The Chinese have unveiled plans to explore the moon's dark side and possibly set up a base camp there.

The country submitted their preliminary report to the United Nations Office for Outerspace Affairs indicating that it has plans of launching an unmanned mission to the moon with the spacecraft Chang'E-4 by 2018 or 2019. The probe will lay the groundwork for what would be China's lunar base.

Some of the key notes in the paper laid out the objectives of the mission, which include:

- Making the first soft landing on the moon's far side, which has not been done before;
- Probing its complicated terrains;
- Testing the capabilities of technology for data relay and communication from this part of the moon, as well as demonstrating the capabilities of lunar night power generation.

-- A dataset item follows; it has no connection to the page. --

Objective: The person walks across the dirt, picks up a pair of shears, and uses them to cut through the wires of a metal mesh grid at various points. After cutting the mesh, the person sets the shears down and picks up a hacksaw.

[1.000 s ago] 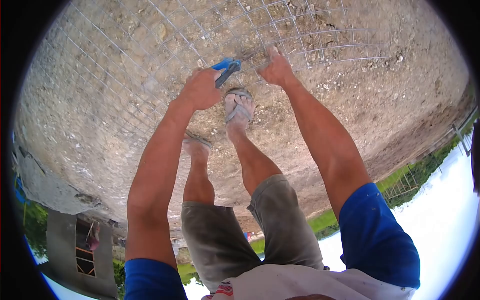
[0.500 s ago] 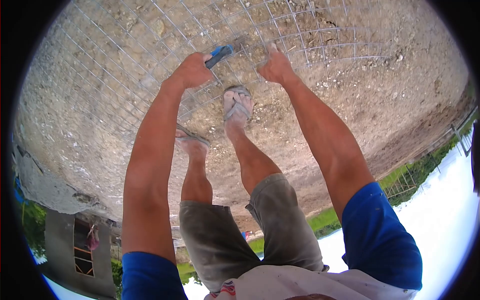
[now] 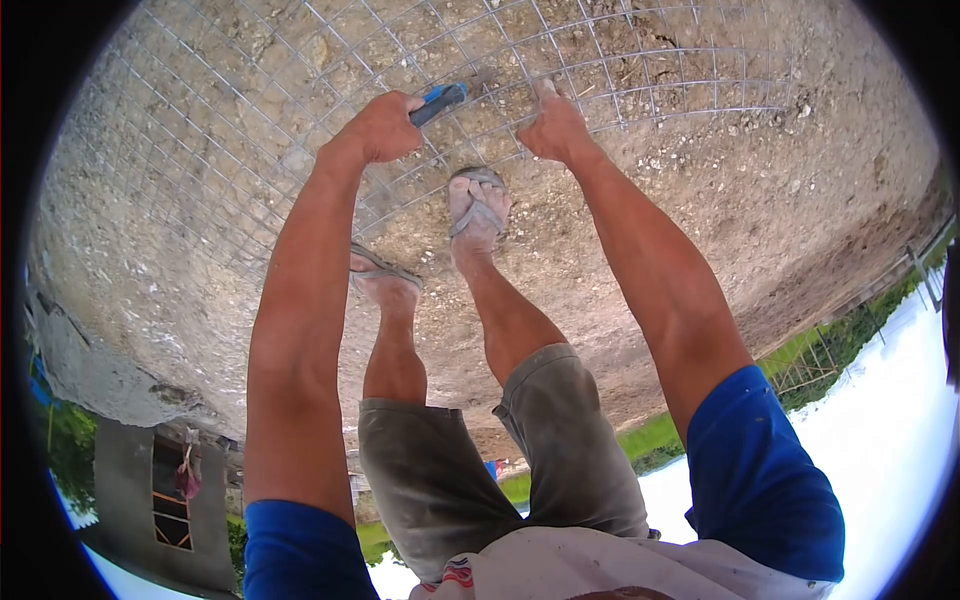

Back in the 70s, an astronaut from the Apollo 17 mission, Jack Schmitt, petitioned for probing the far side of the moon during one of its missions. However, NASA thought that this area, which hardly faces the Earth, is believed to be dark, rugged and dangerous.

Schmitt wanted the mission approved specifically for the reasons that the Chinese are now presenting, which could aid possible future missions by astronauts in Mars, according to IFL Science.

China is willing to collaborate with other countries or organizations for this planned mission. The country is willing to offer "detailed survey on lunar environment in order to lay a foundation for subsequent lunar exploration mission" and "experimental verification for [a] lunar base," according to GB Times. Only, NASA has been banned from working with China, according to Discovery.

China's National Space Agency has had three lunar missions in the past, the last of which was Chang'E-3, which reached the moon in December of 2013.

China is one of three nations, aside from the United States and Russia, to have landed on the moon's surface.